*Work request*. An exact reproduction of the data below is expected, free of images.

*Information provided*.
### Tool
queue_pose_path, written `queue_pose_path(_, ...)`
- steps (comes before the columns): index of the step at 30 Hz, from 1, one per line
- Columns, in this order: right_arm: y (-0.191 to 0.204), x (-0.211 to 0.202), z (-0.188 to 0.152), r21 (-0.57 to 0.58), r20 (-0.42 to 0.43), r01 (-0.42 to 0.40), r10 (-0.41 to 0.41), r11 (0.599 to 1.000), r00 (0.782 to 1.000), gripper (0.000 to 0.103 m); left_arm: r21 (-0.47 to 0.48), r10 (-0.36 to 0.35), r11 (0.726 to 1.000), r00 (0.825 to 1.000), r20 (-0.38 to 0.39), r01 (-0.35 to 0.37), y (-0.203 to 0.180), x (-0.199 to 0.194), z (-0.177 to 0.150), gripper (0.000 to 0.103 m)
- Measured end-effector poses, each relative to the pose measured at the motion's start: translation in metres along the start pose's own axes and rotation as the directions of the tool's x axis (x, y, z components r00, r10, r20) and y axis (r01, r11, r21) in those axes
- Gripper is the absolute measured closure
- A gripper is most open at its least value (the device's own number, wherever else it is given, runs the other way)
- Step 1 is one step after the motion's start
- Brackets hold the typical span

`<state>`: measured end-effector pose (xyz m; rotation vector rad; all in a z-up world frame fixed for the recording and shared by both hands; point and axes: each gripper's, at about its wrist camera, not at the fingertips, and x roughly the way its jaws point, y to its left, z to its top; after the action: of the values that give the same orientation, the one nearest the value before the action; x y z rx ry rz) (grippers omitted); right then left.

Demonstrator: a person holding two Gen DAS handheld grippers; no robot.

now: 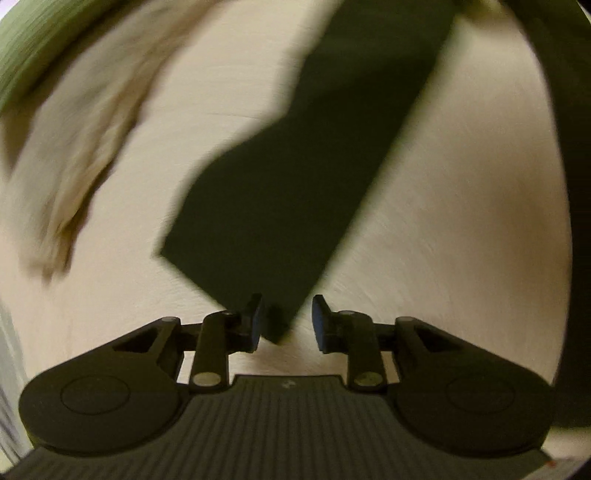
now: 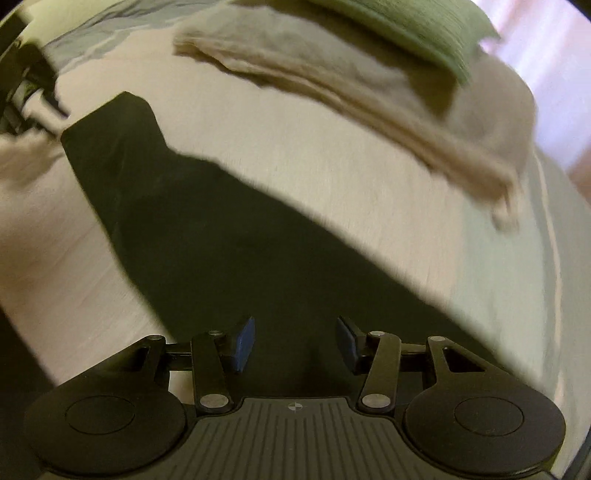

*Task answer*.
### Tool
queue_pose_path, written `queue_pose_path(_, ...)`
- steps (comes before the columns): index of the step at 30 Hz, from 1, one per line
- Columns, in this order: right_arm: y (-0.191 to 0.204), x (-0.211 to 0.202), z (-0.188 to 0.152), r21 (-0.57 to 0.58), r20 (-0.42 to 0.43), r01 (-0.42 to 0.40), r10 (-0.41 to 0.41), r11 (0.599 to 1.000), r00 (0.782 to 1.000), gripper (0.000 to 0.103 m); left_arm: r21 (-0.47 to 0.48), r10 (-0.36 to 0.35), r11 (0.726 to 1.000), r00 (0.825 to 1.000), r20 (-0.38 to 0.39), r01 (-0.35 to 0.37), y (-0.203 to 0.180), x (-0.199 to 0.194), z (-0.177 to 0.150), gripper (0.000 to 0.103 m)
- Measured end-effector poses, each relative to the pose measured at the motion's start: translation in metres along the start pose's own axes and rotation as the directions of the tool's x axis (x, y, z components r00, r10, r20) and y axis (r01, r11, r21) in those axes
- Gripper is the absolute measured closure
- A gripper is most open at its least value (the device's own number, wherever else it is given, runs the other way)
- Step 1 is one step after the motion's start
- Brackets hold the typical span

`<state>`: measured end-effector pose (xyz m; rotation vector rad; all in a z-up world frame fixed for the recording and shared by both hands; point and axes: each gripper's, at about its wrist camera, not at the fingertips, and x roughly the way its jaws point, y to its left, z to its top; after the action: of the values that give the same orientation, the one nearest the value before the action; x y z rx ry rz) (grippers omitted); right then left.

Demonstrator: a person holding two Gen DAS handheld grippers; no robot.

now: 
now: 

This exercise has now been completed.